Maidan Technologies Used in Kazakhstan, Putin Says
Story Code : 972888
Maidan Nezalezhnosti, literally "Independence Square", is the central square of Kiev, the capital city of Ukraine. A color revolution rocked Ukraine in February 2014, when its democratically-elected president was overthrown in a Western-backed coup d'état.
Vladimir Putin warned on Monday that what started as peaceful protests against higher gas prices in Kazakhstan and quickly escalated into violent riots and acts of terrorism was not the first and would not be the last attempt to meddle in the region Stating that the Kazakh President had turned to the members of the Collective Security Treaty Organization for help in the face of an “unprecedented challenge to its security, integrity and sovereignty,” Putin added that the threat was caused not by spontaneous protests over fuel prices, but by the fact that “destructive internal and external forces had taken advantage of the situation.”
Speaking of the events in Kazakhstan, the Russian president emphasized that Russia would not allow the situation to be rocked at home and the "scenario of the so-called color revolutions to be implemented."
With that in mind, Putin underscored the need for the CSTO to develop measures jointly with to counter terrorism and protect security, Sputnik reported.
Mass protests in Kazakhstan began earlier in the week as residents of Zhanaozen and Aktau opposed a two-fold hike in prices for liquefied petroleum gas. The originally peaceful protests subsequently spread to other cities, spiraling into violent clashes with the police, looting and vandalism. President Kassym-Jomart Tokayev declared a state of emergency until 19 January, inviting the CTO peacekeeping forces to help bring the situation under control.
After an appeal by the President of Kazakhstan, the CSTO forces “in a matter of hours” succeeded in preventing any undermining of foundations of state power in Kazakhstan, the complete degradation of the internal situation by “terrorists, criminals and marauders,” said Vladimir Putin.

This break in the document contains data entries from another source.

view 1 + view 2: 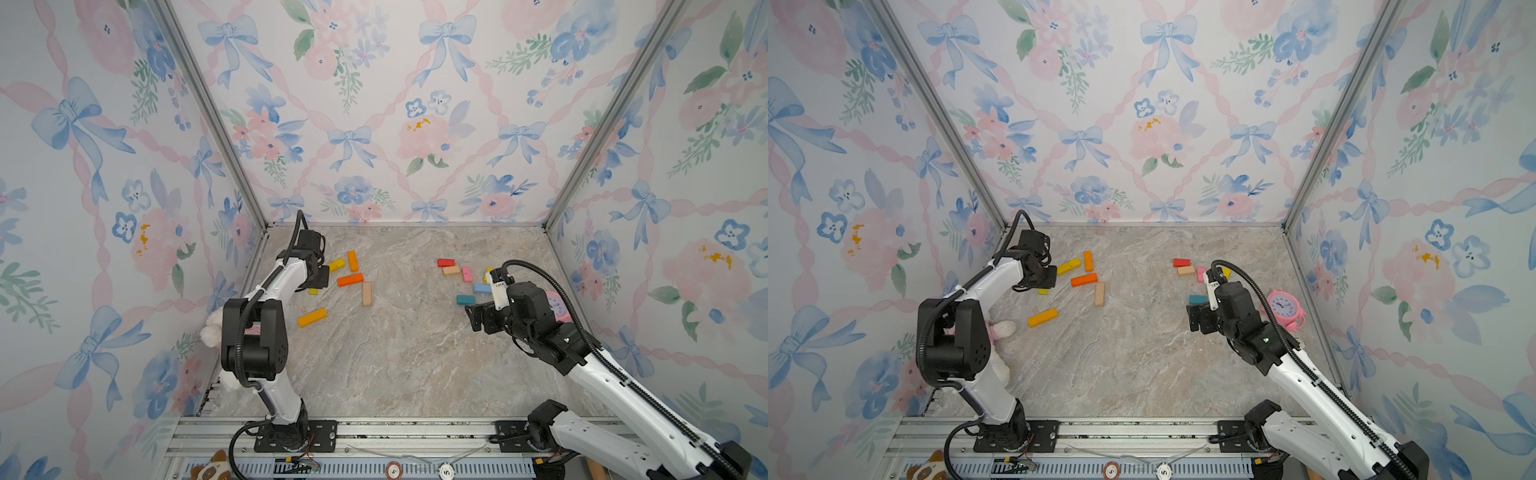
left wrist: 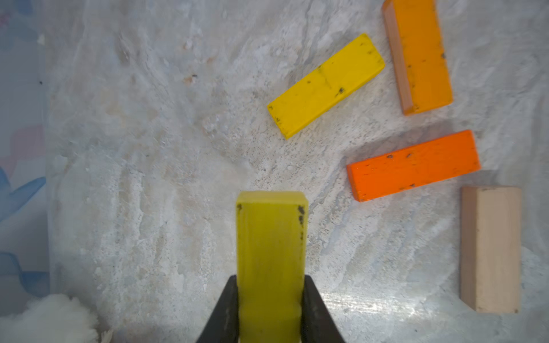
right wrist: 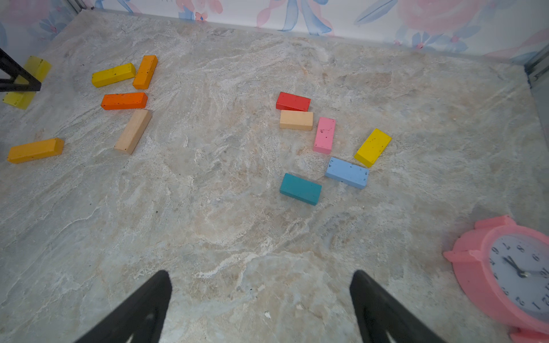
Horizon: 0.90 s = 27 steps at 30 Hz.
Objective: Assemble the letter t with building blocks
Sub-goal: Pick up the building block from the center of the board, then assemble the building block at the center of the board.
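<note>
My left gripper [image 2: 270, 285] is shut on a yellow building block [image 2: 270, 237], which sticks out beyond its fingertips over the table's left side [image 1: 313, 291]. Beside it lie longer blocks: yellow [image 2: 325, 86], orange [image 2: 421, 56], deep orange [image 2: 413, 164], tan [image 2: 493, 249] and amber [image 1: 312, 318]. On the right lie shorter blocks: red [image 3: 293, 101], peach [image 3: 296, 120], pink [image 3: 324, 135], yellow [image 3: 372, 147], blue [image 3: 347, 172] and teal [image 3: 300, 189]. My right gripper [image 3: 260, 285] hovers open in front of them, holding nothing.
A pink alarm clock [image 3: 505, 273] stands near the right wall beside my right arm. A white plush toy [image 1: 1003, 328] lies by the left arm's base. Flowered walls close the table on three sides.
</note>
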Available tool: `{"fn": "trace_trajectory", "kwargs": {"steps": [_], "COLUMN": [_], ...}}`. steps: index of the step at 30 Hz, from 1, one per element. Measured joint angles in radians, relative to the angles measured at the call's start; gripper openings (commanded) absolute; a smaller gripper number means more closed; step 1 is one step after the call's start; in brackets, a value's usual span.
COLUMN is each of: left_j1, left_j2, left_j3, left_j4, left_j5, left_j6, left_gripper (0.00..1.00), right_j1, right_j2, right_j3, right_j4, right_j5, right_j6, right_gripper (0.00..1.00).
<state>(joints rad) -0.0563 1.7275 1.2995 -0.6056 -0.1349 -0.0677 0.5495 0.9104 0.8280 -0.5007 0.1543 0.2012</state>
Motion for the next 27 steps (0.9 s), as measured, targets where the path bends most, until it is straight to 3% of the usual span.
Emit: {"fn": "trace_trajectory", "kwargs": {"steps": [11,18,27], "left_j1": [-0.035,-0.090,-0.164], "left_j2": [-0.345,-0.575,-0.647], "left_j3": [-0.172,-0.369,-0.485], "left_j4": [0.188,0.306,0.293], "left_j5": [0.160,0.308,0.351], "left_j6": [0.212,0.518,0.859], "left_gripper": [0.14,0.13,0.15], "right_j1": [0.000,0.000,0.000], "right_j2": [-0.005,-0.005,0.012], "right_j3": [0.023,0.064,0.097], "right_j4": [-0.020,-0.042,-0.066], "right_j5": [0.007,0.007,0.010], "right_j6": [-0.008,-0.023,-0.042], "right_gripper": [0.96,0.96,0.96]}}
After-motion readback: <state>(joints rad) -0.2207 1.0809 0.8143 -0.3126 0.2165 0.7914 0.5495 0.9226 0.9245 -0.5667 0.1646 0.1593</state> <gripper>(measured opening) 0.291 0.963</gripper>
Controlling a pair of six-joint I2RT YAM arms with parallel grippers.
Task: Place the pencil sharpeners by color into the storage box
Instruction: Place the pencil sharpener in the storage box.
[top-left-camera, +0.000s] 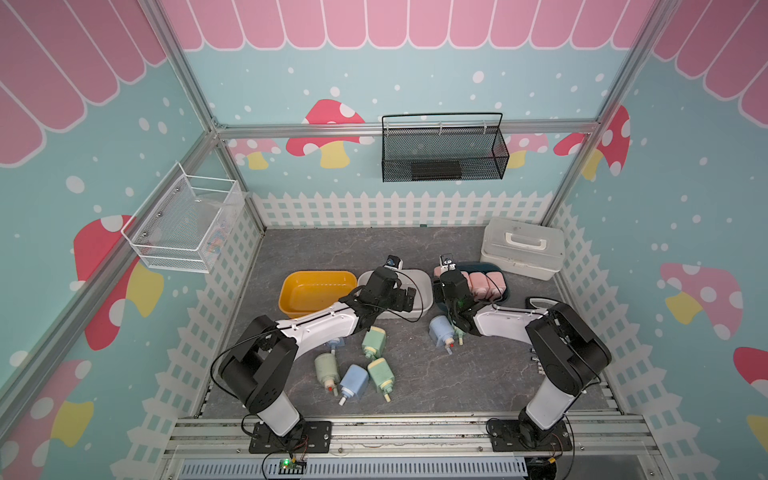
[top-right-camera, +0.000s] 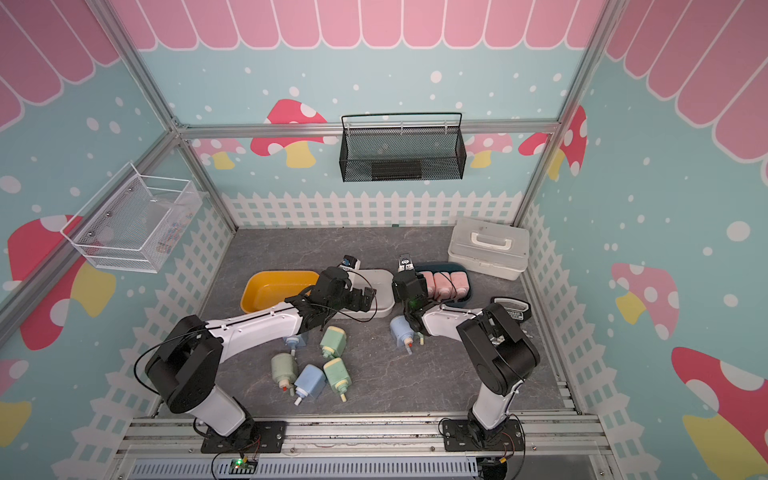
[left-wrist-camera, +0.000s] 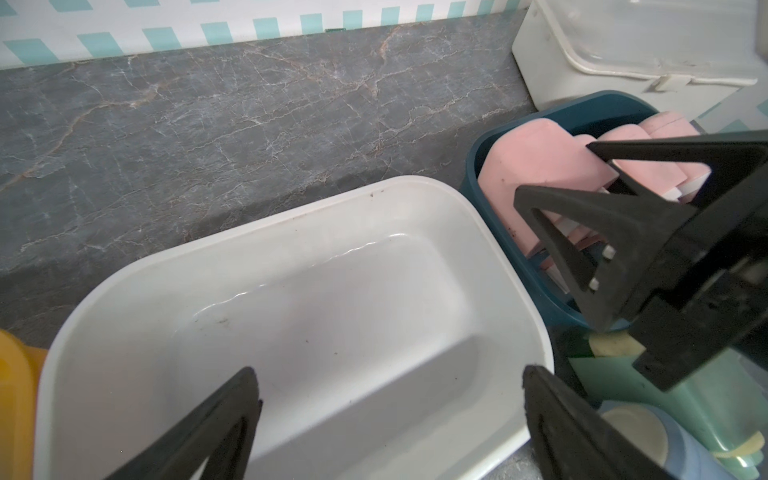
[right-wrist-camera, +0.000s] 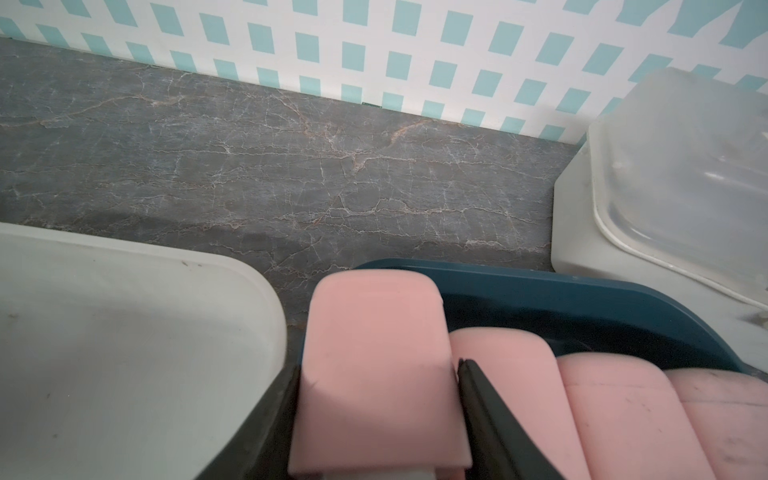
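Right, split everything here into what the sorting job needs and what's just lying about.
Job: pink sharpener in the right hand; pink sharpeners in the dark blue bin; loose green sharpeners; loose blue sharpeners; yellow bin; white bin.
Lying about: lidded white case; black mesh basket; white mesh basket.

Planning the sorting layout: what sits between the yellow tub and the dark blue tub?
A white tub sits there, as both top views show.

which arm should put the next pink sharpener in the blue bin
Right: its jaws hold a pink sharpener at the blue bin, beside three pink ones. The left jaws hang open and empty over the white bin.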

The Russian President applauded the high level of mutual trust, cooperation and readiness to swiftly spring to action demonstrated by CSTO colleagues.

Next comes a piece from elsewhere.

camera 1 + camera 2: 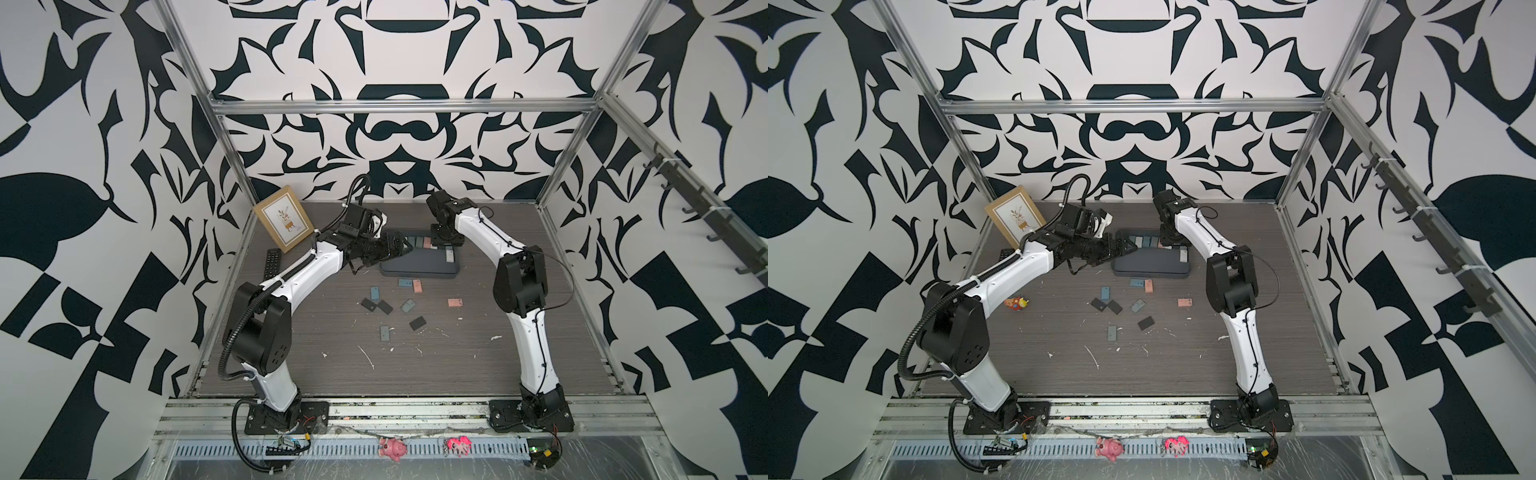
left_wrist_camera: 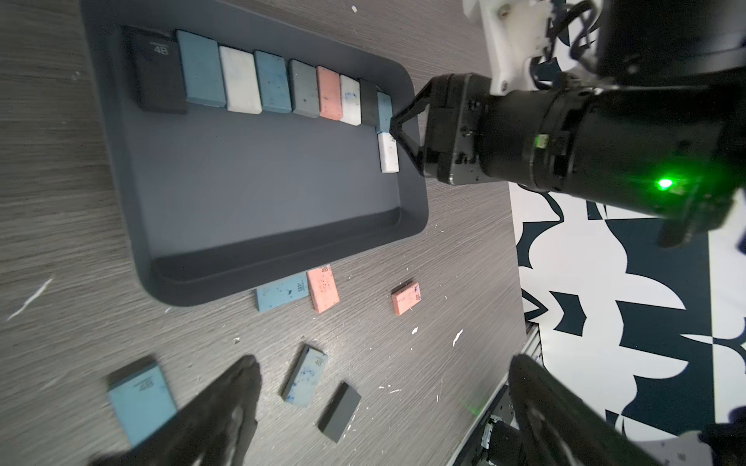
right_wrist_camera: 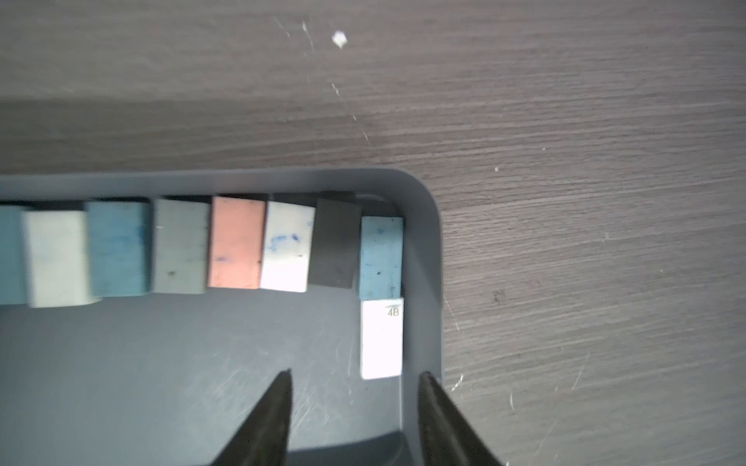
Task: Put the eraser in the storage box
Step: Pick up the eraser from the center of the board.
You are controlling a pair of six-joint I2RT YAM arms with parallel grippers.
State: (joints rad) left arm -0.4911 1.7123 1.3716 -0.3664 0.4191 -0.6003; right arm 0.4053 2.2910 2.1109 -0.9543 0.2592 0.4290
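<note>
Right gripper (image 3: 355, 377), jaws part-open and empty, hangs over the storage box (image 3: 428, 262) corner, where a white eraser (image 3: 381, 339) lies by the rim. Left gripper (image 2: 383, 363) gapes empty. Placing looks done; next, a clean lift toward loose erasers (image 1: 454, 302) on the bench (image 1: 457, 365).

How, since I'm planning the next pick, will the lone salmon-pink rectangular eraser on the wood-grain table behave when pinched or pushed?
The salmon-pink rectangular eraser lies flat on its broad face, so it should slide, not roll or tip. A small solid block, it is probably light and stiff. Lying low on the wood-grain table, it may offer little edge to pinch.
</note>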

The forces of the Collective Security Treaty Organization would remain in the country as long as needed, added Vladimir Putin.
"A contingent of collective peacekeeping forces of the CSTO has been sent to Kazakhstan and, I want to emphasize this, for a limited period of time, for as long as the president of Kazakhstan, the head of state, finds possible to use it," he said at the extraordinary session of the CSTO Collective Security Council.
President Putin also proposed that on the basis of the CSTO further measures be developed to jointly counter such attempts at destructive external interference in the area. He accentuated that CTSO should never be blindsided by tragic events of the kind witnessed by Kazakhstan, and member-states ought to be “fully mobilized and ready to rebuff any provocations."
Also on Monday Prime Minister Akylbek Japarov said that Kyrgyzstan hopes that there will be an open and fair investigation into the involvement of foreigners, including Kyrgyz citizens, in protests in his country. Japarov warned that there remained the risk of the movement of terrorists who took part in Kazakhstan riots between CSTO member states.